:: INSTRUCTIONS FOR THE TASK ::
For each line below that holds the word "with", make a copy.

= = = = =

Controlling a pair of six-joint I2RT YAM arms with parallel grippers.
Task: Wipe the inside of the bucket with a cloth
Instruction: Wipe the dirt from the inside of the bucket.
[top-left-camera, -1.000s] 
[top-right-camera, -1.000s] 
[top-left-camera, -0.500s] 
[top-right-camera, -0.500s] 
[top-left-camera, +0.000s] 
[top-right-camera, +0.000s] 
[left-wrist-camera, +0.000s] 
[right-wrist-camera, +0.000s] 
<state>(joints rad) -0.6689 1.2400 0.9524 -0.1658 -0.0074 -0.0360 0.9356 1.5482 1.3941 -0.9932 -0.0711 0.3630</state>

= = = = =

:: SOLUTION FOR THIS TASK ::
Controlling a pair of six-joint I2RT YAM arms with parallel grippers.
Task: Wipe the inside of the bucket with a cloth

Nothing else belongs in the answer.